LLM Granularity for On-the-Fly Robot Control
Peng Wang, Mattia Robbiani, Zhihao Guo
TL;DR
The paper addresses whether language alone can control assistive robots when visuals are unreliable by evaluating language prompt granularity and on-the-fly control. It presents an end-to-end linguomotor pipeline tested on a Sawyer cobot and a TurtleBot, using an LLM to interpret prompts and issue ROS actions without fine-tuning. Key findings show that quantitative prompts yield higher control accuracy and safer, more reliable behavior compared to qualitative prompts, with still some errors and occasional invalid actions from the LLM. The work establishes a foundational step toward linguomotor assistive robotics and highlights the trade offs between prompt granularity, responsiveness, and safety in dynamic assistance tasks.
Abstract
Assistive robots have attracted significant attention due to their potential to enhance the quality of life for vulnerable individuals like the elderly.
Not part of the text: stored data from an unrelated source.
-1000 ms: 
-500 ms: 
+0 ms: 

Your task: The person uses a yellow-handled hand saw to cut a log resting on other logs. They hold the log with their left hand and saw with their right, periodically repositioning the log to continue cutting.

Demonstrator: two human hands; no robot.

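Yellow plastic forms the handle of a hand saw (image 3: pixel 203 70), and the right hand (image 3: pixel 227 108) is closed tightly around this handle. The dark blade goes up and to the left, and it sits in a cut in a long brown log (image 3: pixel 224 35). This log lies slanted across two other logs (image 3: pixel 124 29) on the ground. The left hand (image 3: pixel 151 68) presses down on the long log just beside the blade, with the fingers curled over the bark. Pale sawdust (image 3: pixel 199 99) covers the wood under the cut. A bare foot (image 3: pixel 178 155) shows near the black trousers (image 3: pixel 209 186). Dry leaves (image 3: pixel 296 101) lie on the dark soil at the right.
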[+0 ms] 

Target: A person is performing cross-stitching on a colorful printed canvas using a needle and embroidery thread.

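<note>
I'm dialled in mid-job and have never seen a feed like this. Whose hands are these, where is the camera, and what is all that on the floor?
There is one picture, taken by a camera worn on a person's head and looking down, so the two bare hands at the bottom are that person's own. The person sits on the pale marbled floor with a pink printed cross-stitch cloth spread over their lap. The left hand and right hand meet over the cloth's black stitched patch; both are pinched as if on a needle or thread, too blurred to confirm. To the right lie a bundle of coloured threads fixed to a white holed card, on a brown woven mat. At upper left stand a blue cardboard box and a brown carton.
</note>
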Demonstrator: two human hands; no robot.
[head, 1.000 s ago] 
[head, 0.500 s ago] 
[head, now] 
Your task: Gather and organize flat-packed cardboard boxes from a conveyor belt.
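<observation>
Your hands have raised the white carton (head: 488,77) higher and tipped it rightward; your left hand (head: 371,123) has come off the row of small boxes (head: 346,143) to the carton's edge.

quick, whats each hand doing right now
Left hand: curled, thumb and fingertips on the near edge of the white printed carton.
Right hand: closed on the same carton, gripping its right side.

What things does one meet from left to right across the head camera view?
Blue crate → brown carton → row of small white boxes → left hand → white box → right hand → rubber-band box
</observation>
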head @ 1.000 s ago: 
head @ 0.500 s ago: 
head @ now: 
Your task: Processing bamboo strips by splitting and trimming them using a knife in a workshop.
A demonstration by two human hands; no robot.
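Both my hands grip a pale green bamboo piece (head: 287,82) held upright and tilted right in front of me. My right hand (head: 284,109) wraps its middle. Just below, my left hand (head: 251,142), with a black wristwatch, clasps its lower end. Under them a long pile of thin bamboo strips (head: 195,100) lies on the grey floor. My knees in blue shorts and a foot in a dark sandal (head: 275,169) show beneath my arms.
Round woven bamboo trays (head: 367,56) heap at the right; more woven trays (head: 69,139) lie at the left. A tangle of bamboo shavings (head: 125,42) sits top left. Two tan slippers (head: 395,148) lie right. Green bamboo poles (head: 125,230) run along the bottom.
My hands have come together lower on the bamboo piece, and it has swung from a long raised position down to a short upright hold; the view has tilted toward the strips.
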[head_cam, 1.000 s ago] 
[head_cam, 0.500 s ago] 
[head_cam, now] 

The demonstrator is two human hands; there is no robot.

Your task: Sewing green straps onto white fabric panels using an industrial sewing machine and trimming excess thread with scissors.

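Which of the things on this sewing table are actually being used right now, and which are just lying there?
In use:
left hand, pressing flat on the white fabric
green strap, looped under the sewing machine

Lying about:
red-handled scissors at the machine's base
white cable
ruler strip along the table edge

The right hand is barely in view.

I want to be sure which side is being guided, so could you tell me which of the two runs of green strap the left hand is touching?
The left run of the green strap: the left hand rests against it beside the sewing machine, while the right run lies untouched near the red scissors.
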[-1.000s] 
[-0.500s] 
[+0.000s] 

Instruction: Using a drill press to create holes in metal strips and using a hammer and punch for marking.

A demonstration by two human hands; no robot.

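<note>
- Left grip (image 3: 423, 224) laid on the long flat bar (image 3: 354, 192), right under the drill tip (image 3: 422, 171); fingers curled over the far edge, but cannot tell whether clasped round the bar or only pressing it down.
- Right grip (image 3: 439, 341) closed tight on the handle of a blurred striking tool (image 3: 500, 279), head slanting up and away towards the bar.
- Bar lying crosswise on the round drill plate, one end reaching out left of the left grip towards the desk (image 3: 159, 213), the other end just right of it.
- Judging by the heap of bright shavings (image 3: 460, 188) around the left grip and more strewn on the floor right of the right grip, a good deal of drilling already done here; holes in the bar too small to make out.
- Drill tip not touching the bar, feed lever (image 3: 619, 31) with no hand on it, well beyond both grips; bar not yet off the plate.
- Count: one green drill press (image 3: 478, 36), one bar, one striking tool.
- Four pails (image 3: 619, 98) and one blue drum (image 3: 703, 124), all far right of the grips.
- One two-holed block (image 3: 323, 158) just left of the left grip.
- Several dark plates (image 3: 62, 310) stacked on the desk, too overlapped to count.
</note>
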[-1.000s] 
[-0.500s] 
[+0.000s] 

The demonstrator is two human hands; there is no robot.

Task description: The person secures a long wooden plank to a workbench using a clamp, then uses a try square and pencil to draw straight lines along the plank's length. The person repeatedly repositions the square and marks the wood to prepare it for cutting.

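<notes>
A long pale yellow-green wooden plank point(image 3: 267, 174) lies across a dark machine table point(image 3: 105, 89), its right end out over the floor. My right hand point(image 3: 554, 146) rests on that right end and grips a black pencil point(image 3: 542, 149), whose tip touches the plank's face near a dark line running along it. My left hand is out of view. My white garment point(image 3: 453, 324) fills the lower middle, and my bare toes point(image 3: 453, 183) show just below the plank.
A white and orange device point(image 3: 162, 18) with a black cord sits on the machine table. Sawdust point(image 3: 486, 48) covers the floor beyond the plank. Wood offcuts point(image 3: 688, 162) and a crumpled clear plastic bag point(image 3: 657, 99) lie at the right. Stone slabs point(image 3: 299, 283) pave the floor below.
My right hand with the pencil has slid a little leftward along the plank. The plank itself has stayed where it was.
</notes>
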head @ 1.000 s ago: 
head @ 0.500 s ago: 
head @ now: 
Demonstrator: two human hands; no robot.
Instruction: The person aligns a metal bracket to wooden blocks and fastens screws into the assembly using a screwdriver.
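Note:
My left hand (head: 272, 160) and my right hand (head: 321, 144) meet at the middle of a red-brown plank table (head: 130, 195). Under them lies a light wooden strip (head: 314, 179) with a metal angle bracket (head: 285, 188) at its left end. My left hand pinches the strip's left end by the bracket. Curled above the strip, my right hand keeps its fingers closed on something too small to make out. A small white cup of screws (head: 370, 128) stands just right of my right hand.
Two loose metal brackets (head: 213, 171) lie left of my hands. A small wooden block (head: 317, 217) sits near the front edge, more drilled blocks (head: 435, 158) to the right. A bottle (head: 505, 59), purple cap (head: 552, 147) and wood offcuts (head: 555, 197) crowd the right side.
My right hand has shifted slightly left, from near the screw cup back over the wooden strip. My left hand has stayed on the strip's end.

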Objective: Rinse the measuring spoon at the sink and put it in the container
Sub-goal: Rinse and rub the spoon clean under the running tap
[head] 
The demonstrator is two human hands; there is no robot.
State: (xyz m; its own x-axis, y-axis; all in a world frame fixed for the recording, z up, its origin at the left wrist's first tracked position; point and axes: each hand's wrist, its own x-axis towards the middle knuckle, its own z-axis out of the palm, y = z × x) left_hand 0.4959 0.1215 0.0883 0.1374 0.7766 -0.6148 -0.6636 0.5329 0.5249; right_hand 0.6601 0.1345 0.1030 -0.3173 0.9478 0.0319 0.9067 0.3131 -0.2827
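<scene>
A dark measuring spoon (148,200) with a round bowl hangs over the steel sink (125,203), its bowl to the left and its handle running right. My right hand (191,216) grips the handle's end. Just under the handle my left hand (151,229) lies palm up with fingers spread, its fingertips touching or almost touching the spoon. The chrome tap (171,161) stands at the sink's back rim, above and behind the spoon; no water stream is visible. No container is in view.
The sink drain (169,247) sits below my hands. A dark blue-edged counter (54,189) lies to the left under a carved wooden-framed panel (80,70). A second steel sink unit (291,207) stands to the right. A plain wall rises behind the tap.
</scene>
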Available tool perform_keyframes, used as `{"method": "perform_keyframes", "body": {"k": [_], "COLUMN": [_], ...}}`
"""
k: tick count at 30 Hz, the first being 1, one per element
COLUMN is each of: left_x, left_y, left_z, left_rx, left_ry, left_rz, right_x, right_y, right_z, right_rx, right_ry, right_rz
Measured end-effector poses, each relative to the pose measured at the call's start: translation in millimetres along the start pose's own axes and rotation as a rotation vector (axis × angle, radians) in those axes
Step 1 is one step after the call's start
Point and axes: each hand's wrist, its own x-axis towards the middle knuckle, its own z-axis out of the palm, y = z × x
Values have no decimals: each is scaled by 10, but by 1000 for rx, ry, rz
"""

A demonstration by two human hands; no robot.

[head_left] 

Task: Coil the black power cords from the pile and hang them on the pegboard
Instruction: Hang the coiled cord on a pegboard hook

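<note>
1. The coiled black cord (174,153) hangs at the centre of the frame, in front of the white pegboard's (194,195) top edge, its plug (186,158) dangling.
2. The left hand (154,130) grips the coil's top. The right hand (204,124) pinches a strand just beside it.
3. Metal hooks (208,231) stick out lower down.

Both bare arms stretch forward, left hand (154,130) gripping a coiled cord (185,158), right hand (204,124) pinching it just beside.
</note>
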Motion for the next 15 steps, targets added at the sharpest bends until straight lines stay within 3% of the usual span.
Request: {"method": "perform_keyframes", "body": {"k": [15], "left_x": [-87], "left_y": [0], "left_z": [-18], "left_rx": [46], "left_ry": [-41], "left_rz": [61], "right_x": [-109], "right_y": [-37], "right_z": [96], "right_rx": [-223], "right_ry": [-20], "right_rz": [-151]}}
The convergence of computer vision, large language models, and robotics has introduced the `visuolinguomotor' mode for assistive robots, where visuals and linguistics are incorporated into assistive robots to enable proactive and interactive assistance. This raises the question: \textit{In circumstances where visuals become unreliable or unavailable, can we rely solely on language to control robots, i.e., the viability of the `linguomotor` mode for assistive robots?} This work takes the initial steps to answer this question by: 1) evaluating the responses of assistive robots to language prompts of varying granularities; and 2) exploring the necessity and feasibility of controlling the robot on-the-fly. We have designed and conducted experiments on a Sawyer cobot to support our arguments. A Turtlebot robot case is designed to demonstrate the adaptation of the solution to scenarios where assistive robots need to maneuver to assist. Codes will be released on GitHub soon to benefit the community.